Methods: Through billing database for patients who had undergone complex cataract surgery from August 2001 to November 2013, we identified subjects who had active chronic inflammation due to noninfectious uveitis in the eye at the time of surgery. Subjects were divided into 2 groups; those who had PCIOL implant at the time of surgery (P) and those left aphakic intentionally (A). Statistical analysis of their rate of complications were performed. These results were compared to results in literature.

Results: 331 charts were reviewed, and 27 subjects met study criteria and were reviewed in detail. 13 subjects were right eyes. Age ranged from 4 to 69, a mean age of 36 (SD = 21.25). 7 subjects were male. Among P, 9 of 14 patients had lens complication, 2 of whom had PCIOL removed. 7 of 14 had posterior capsular opacification (PCO) following surgery. 7 of 14 patients had pupillary membrane. 1 of 14 patients in P group had PCIOL dislocation. 6 of 14 of patients in P group required laser treatment for PCO. Among A, 8 of 13 patients had PCO following surgery. 2 of 13 patients in A group required laser treatment for PCO. There was no statistically significant difference between the rate of PCO in patients with or without uveitis. Also, there was no statistically significant difference between the rate of laser treatment in patients with or without uveitis.
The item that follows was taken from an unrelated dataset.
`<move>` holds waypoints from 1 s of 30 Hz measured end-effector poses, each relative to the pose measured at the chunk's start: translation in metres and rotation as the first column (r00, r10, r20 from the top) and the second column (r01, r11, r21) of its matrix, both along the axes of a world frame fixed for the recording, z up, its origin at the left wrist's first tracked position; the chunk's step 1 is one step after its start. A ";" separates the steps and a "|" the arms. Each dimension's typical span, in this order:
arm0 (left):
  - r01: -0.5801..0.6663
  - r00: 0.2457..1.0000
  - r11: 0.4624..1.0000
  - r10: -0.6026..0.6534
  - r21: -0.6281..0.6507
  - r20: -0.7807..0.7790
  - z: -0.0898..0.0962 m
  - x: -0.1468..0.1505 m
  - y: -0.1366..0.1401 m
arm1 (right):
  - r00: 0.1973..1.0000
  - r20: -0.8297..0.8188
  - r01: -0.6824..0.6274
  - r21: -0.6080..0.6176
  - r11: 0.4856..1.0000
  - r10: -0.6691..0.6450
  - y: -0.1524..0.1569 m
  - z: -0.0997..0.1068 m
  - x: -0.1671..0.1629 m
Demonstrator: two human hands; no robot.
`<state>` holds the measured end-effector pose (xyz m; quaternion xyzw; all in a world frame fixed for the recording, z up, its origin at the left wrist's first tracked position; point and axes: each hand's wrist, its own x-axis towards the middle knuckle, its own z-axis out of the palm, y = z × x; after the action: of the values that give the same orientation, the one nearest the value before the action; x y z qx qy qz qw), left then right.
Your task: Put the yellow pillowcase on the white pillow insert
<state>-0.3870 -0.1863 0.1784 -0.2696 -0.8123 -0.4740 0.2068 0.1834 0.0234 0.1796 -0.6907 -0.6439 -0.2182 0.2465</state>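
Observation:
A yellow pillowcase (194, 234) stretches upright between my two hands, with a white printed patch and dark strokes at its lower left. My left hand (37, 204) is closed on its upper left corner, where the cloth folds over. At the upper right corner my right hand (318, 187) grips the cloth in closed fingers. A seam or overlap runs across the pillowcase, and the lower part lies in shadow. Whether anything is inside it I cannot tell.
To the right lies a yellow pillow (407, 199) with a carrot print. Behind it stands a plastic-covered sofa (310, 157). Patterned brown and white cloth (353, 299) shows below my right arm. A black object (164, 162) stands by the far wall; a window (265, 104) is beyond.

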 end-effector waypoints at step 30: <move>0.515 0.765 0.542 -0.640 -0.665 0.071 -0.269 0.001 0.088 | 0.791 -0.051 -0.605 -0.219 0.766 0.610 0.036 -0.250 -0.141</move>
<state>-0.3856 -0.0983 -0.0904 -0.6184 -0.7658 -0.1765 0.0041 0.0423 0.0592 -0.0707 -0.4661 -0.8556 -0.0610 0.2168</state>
Conclusions: The rate of IOL associated complications appears to be much higher in patients with uveitis than in patients without uveitis after cataract surgery. In the literature, the PCO rate ranges from 20% to 40% while our rates were greater or equal to 50%. Furthermore, the placement of an IOL seems irrelevant in the formation of PCO as the rate of PCO in P groups vs. A group is not significantly different. The incidence of intraocular lens complications in cataract surgery in uveitis patients seems higher than in patients without uveitis.